◆ **Task to carry out**: Write the listing out once more, with every line exactly as it stands.
• • • • •
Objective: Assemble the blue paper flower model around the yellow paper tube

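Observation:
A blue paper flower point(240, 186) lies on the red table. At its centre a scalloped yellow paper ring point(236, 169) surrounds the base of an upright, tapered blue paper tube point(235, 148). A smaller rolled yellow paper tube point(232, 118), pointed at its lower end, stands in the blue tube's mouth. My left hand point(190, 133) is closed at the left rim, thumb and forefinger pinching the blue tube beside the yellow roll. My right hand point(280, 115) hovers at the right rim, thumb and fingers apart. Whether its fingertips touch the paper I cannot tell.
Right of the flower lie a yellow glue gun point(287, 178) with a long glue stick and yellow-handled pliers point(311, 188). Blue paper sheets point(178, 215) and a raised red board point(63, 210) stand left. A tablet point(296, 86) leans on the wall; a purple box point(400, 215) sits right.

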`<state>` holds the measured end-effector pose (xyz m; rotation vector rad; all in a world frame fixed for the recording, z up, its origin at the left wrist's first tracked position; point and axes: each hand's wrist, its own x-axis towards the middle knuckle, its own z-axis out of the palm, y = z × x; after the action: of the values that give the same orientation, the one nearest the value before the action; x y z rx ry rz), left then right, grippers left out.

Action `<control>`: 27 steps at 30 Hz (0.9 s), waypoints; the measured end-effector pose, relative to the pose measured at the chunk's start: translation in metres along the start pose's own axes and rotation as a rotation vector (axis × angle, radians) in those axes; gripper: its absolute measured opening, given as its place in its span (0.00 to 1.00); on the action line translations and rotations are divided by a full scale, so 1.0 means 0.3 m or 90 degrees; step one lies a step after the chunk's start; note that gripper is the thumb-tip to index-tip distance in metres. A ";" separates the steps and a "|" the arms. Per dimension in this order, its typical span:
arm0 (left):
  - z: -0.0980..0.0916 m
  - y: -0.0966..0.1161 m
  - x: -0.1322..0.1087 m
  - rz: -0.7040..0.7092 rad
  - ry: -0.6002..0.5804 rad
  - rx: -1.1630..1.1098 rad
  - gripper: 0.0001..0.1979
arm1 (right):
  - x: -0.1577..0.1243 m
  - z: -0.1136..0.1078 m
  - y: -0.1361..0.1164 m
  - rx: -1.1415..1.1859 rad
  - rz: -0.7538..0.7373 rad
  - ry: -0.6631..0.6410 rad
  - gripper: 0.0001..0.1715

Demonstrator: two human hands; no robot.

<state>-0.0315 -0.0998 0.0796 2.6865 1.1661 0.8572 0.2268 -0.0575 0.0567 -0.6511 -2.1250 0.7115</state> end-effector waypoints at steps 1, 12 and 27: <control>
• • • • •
◆ **Output of the exercise**:
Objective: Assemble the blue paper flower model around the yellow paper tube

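Observation:
A blue paper flower point(240, 186) lies on the red table. At its centre a scalloped yellow paper ring point(236, 169) surrounds the base of an upright, tapered blue paper tube point(235, 148). A smaller rolled yellow paper tube point(232, 118), pointed at its lower end, stands in the blue tube's mouth. My left hand point(190, 133) is closed at the left rim, thumb and forefinger pinching the blue tube beside the yellow roll. My right hand point(280, 115) hovers at the right rim, thumb and fingers apart. Whether its fingertips touch the paper I cannot tell.
Right of the flower lie a yellow glue gun point(287, 178) with a long glue stick and yellow-handled pliers point(311, 188). Blue paper sheets point(178, 215) and a raised red board point(63, 210) stand left. A tablet point(296, 86) leans on the wall; a purple box point(400, 215) sits right.
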
`<state>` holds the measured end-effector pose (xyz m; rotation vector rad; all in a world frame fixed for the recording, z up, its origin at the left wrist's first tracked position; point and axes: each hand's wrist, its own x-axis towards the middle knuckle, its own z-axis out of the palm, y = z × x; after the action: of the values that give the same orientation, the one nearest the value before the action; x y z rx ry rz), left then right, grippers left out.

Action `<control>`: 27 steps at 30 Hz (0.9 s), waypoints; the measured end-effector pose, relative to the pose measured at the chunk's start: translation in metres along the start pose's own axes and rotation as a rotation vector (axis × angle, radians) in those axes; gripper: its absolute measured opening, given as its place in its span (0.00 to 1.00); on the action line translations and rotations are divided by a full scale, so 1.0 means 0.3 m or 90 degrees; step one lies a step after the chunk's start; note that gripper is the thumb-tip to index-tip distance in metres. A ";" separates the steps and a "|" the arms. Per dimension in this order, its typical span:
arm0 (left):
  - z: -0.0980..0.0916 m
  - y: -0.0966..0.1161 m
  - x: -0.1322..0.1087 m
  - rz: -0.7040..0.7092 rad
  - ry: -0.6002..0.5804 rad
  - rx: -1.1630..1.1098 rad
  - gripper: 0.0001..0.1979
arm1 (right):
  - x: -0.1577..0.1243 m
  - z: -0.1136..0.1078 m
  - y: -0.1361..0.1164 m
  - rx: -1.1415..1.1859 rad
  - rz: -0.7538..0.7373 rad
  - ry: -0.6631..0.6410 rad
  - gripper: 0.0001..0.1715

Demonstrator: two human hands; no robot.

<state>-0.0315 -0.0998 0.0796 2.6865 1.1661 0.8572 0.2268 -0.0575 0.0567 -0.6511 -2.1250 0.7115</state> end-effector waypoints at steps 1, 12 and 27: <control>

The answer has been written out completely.